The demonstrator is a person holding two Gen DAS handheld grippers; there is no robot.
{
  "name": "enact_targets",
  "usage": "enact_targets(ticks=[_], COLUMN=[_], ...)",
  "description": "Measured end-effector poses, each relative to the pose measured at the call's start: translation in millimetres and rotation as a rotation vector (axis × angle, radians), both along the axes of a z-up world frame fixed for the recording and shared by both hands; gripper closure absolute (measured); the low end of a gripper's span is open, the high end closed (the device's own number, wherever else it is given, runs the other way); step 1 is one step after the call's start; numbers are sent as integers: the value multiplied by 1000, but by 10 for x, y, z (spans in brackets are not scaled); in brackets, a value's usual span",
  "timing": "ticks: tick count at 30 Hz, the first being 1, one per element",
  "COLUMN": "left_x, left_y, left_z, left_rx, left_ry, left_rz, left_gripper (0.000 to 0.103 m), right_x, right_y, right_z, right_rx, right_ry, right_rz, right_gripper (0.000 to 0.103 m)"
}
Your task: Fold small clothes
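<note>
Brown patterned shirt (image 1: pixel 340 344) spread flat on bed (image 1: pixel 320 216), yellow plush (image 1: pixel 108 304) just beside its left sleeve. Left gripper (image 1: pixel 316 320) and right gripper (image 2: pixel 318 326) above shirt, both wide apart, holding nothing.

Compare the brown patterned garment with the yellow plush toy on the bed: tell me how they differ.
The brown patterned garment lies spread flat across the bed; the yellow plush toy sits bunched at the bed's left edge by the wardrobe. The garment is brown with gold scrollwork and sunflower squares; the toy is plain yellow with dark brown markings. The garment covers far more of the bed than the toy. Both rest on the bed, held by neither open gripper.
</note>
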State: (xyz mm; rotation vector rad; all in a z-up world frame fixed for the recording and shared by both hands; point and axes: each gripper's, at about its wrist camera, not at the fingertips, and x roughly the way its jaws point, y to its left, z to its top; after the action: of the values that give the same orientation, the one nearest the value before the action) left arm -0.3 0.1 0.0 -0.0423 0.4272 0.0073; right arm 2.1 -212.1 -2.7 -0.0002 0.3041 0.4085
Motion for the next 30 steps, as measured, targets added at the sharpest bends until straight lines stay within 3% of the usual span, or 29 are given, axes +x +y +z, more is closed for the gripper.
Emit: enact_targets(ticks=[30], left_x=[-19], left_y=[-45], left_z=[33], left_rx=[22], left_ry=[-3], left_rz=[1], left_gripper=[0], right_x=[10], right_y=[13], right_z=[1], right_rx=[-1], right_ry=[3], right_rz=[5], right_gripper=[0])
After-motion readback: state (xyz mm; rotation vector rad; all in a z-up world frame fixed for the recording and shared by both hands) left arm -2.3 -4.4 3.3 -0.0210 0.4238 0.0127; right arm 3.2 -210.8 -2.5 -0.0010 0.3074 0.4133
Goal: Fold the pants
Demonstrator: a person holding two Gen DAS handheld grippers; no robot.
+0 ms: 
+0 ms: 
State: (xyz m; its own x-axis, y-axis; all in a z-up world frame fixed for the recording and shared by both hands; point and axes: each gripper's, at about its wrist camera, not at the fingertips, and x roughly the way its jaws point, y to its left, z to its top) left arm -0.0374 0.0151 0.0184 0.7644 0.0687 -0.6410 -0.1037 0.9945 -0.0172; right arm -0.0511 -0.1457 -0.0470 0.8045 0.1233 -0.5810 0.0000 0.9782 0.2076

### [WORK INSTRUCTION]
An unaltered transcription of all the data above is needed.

### [TASK RESULT]
The demonstrator is a person holding two Gen DAS handheld grippers; there is no robot.
{
  "name": "enact_targets",
  "usage": "enact_targets(ticks=[_], COLUMN=[_], ...)",
  "description": "Measured end-effector poses, each relative to the pose measured at the call's start: translation in millimetres and rotation as a rotation vector (axis × angle, radians), both along the axes of a z-up world frame fixed for the recording and shared by both hands; gripper closure absolute (measured); the low end of a gripper's span is open, the high end closed (the device's own number, wherever else it is given, runs the other way); step 1 is one step after the call's start; numbers are sent as integers: the value multiplied by 1000, but by 10 for x, y, z (spans in brackets are not scaled); in brackets, a value's usual span",
  "timing": "ticks: tick count at 30 Hz, the first being 1, one per element",
  "COLUMN": "left_x, left_y, left_z, left_rx, left_ry, left_rz, left_gripper (0.000 to 0.103 m), right_x, right_y, right_z, right_rx, right_ry, right_rz, right_gripper (0.000 to 0.103 m)"
}
Your task: Fold small clothes
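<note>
Brown patterned shirt (image 1: pixel 340 344) spread flat on bed (image 1: pixel 320 216), yellow plush (image 1: pixel 108 304) just beside its left sleeve. Left gripper (image 1: pixel 316 320) and right gripper (image 2: pixel 318 326) above shirt, both wide apart, holding nothing.

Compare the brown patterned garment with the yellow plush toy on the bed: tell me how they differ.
The brown patterned garment lies spread flat across the bed; the yellow plush toy sits bunched at the bed's left edge by the wardrobe. The garment is brown with gold scrollwork and sunflower squares; the toy is plain yellow with dark brown markings. The garment covers far more of the bed than the toy. Both rest on the bed, held by neither open gripper.
</note>
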State: (xyz mm; rotation vector rad; all in a z-up world frame fixed for the recording and shared by both hands; point and axes: each gripper's, at about its wrist camera, not at the fingertips, and x roughly the way its jaws point, y to its left, z to its top; after the action: of the values that give the same orientation, the one nearest the value before the action) left arm -0.3 0.1 0.0 -0.0423 0.4272 0.0073; right arm 2.1 -212.1 -2.7 -0.0002 0.3041 0.4085
Motion for the next 30 steps, as measured, targets added at the sharpest bends until straight lines stay within 3% of the usual span, or 29 are given, axes +x +y +z, more is closed for the gripper.
Emit: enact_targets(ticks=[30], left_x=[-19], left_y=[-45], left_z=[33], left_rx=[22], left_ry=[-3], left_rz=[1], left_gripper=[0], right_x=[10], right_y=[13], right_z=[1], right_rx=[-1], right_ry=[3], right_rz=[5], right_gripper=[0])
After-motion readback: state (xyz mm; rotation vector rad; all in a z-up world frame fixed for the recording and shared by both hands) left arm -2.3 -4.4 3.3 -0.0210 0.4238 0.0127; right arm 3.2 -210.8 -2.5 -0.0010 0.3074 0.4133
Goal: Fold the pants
Demonstrator: a person holding two Gen DAS handheld grippers; no robot.
+0 ms: 
+0 ms: 
State: (xyz m; its own x-axis, y-axis; all in a z-up world frame fixed for the recording and shared by both hands; point and axes: each gripper's, at about its wrist camera, not at the fingertips, and x roughly the way its jaws point, y to its left, z to its top) left arm -0.0374 0.0151 0.0184 0.7644 0.0687 -0.6410 -0.1037 0.9945 -0.0172; right arm -0.0511 -0.1457 -0.0470 0.8045 0.1233 -0.5810 0.0000 0.9782 0.2076

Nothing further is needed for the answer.